— EXERCISE DIRECTIONS —
Copy out all of the material. Every line must match the original.

— DATA SECTION —
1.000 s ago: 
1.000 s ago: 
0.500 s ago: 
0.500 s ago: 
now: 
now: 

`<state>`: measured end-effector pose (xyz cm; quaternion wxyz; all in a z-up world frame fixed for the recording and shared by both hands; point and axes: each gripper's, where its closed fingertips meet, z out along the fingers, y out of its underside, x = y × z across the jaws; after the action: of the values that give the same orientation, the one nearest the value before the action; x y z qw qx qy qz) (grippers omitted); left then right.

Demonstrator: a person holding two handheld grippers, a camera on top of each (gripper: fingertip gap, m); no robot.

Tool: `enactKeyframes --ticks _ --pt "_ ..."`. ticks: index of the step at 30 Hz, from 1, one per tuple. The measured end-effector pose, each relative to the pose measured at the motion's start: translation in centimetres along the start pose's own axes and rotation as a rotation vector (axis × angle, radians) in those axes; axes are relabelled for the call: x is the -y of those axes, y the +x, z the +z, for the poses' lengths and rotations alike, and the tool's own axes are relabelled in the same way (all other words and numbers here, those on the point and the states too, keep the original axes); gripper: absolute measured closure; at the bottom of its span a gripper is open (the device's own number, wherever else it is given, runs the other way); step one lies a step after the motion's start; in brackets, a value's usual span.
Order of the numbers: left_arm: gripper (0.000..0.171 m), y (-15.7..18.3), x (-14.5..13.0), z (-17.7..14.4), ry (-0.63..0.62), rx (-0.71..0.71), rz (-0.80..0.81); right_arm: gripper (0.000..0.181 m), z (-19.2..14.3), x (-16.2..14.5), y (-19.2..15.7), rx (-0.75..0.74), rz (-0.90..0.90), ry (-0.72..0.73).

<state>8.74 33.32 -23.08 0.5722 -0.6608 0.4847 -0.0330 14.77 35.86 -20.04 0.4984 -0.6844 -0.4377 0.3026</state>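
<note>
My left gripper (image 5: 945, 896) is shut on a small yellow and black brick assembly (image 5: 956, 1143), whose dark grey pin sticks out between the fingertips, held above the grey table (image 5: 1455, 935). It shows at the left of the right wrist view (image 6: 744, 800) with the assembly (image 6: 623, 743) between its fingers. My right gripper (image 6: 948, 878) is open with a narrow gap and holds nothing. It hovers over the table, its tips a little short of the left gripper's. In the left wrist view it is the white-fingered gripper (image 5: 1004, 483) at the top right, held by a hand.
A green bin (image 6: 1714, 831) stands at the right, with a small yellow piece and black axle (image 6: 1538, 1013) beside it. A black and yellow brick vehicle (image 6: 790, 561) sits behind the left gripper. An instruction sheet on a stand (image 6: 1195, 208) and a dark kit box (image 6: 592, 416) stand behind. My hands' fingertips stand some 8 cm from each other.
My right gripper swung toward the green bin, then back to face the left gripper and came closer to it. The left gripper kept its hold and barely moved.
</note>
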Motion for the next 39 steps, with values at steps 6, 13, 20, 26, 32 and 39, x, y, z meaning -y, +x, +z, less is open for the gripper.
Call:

— SOLUTION TO THIS TASK —
1.000 s ago: 
1.000 s ago: 
0.500 s ago: 
0.500 s ago: 
now: 
now: 

`<state>`: measured end-effector pose (xyz cm; quaternion wxyz; all in a z-up world frame fixed for the recording and shared by both hands; point and axes: each gripper's, where its closed fingertips meet, z out along the fingers, y out of its underside, x = y × z across the jaws; after the action: of the values that give the same orientation, the one nearest the value before the action; x y z qw qx qy qz) (grippers omitted); left then right.

Demonstrator: a person holding two handheld grippers, a camera on top of each (gripper: fingertip gap, m); no robot.

Tool: `enactKeyframes --ticks _ --pt "_ ..."`. ticks: index of the step at 30 Hz, from 1, one per tuple. The measured end-effector pose, each relative to the pose measured at the motion's start: translation in centimetres along the start pose's own axes and rotation as a rotation vector (axis × angle, radians) in those axes; axes are relabelled for the call: x is the -y of those axes, y the +x, z the +z, for the poses' lengths and rotations alike, and the tool's own axes are relabelled in the same way (all other words and numbers here, those on the point and the states too, keep the original axes); gripper: absolute measured closure; at the bottom of its span a gripper is open (the device's own number, wherever else it is given, runs the other way); step one lies a step after the motion's start; in brackets, a value's usual span.
Order of the numbers: left_arm: gripper (0.000..0.171 m), y (-15.7..18.3), x (-14.5..13.0), z (-17.7..14.4), ry (-0.63..0.62), rx (-0.71..0.71), rz (-0.80..0.81); right_arm: gripper (0.000..0.181 m), z (-19.2..14.3), x (-16.2..14.5), y (-19.2..15.7), rx (-0.75..0.74), rz (-0.90..0.90), ry (-0.72..0.73).

<state>8.74 33.32 -23.08 0.5722 -0.6608 0.4847 -0.0330 14.77 35.86 -20.04 0.4984 -0.6844 -0.4377 0.3026</state>
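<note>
My left gripper (image 5: 945, 896) is shut on a small yellow and black brick assembly (image 5: 956, 1143), whose dark grey pin sticks out between the fingertips, held above the grey table (image 5: 1455, 935). It shows at the left of the right wrist view (image 6: 744, 800) with the assembly (image 6: 623, 743) between its fingers. My right gripper (image 6: 948, 878) is open with a narrow gap and holds nothing. It hovers over the table, its tips a little short of the left gripper's. In the left wrist view it is the white-fingered gripper (image 5: 1004, 483) at the top right, held by a hand.
A green bin (image 6: 1714, 831) stands at the right, with a small yellow piece and black axle (image 6: 1538, 1013) beside it. A black and yellow brick vehicle (image 6: 790, 561) sits behind the left gripper. An instruction sheet on a stand (image 6: 1195, 208) and a dark kit box (image 6: 592, 416) stand behind. My hands' fingertips stand some 8 cm from each other.
My right gripper swung toward the green bin, then back to face the left gripper and came closer to it. The left gripper kept its hold and barely moved.
</note>
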Motion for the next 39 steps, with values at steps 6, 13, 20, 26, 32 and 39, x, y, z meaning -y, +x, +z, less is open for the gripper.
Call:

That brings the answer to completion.